Uncanny Valley
Page 25
“Who the hell is this guy?” Youssef demanded.
Francis ignored the question and went on, “You literally copied the brain of someone who had died in that first iteration, didn’t you? With detailed VMI imaging slices, you basically just traced the human synaptic connections with silicon, and what you got was a replica of the dead person. Was it Halpert? Was he the first?”
Youssef stood up, his scotch forgotten on the arm of his chair. “I don’t know how you think you know all this…”
“But he wasn’t quite like the dead man had been, was he?” Francis went on. “Something was missing. What was it?”
“His soul,” I breathed, looking back at Youssef for confirmation.
Youssef glared at all three of us, eyes shifting from Francis to me, and something in his face relented. “My colleague and business partner knew he was dying. It was his idea. He wanted to be immortal, and he thought if we could copy his brain, he’d just wake up in a new synthetic body.”
“Did he?” I asked again, breathless.
Youssef shook his head, glancing at me briefly before attending again to Francis. “His memories were there, and all his factual knowledge and intellectual abilities—he still reasoned the same as he had before. He was quite charismatic and likable in life, and that much did translate to his synthetic form. But he wasn’t him. Bill was dry and funny. He got excited about intellectual challenges. He appreciated good art from the Second Era. He cared about people. He cared about social justice.”

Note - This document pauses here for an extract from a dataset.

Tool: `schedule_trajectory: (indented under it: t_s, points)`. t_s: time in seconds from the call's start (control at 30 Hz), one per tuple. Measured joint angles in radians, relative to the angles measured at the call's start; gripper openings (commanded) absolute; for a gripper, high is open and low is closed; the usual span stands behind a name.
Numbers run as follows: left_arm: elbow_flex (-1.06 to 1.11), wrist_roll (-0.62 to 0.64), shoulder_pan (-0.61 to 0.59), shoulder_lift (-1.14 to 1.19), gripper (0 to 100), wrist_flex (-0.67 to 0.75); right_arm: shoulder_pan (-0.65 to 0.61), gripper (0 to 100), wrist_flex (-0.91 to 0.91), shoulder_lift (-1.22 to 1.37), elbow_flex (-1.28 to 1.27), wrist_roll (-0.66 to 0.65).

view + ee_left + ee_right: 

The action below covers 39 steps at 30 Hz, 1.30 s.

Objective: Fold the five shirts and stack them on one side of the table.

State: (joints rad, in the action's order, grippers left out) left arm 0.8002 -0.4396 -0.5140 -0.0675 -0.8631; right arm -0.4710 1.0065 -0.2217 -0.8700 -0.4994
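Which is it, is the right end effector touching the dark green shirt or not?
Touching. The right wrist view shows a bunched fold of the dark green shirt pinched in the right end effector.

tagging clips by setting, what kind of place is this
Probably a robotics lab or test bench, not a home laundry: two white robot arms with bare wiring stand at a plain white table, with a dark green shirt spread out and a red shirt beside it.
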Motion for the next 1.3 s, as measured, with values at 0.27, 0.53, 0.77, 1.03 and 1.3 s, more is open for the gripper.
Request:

“So his personality and emotions were gone,” Liam concluded.
“And his morals, too,” I added, and Youssef hesitated before nodding.
“We couldn’t recreate neurotransmitters and hormones, which likely explains the lack of emotions, even though he has an intact limbic system. Bill’s recreated brain runs entirely on silicon and electrical impulses.”
“Bill… William,” said Francis. “So the first one was Halpert.”
Youssef nodded again. “Yes. We chose the name William for consistency, since his implanted memories of himself were all under that name. But like I said, he’s not Bill, not in personality or in looks, so we created a fake back story. Ironically, Bill and I had already created the humanoid shell together, before he died—”
“Based on human biochemistry of ATP, yes, yes, we know,” Francis waved him off impatiently. “We figured that part out already.”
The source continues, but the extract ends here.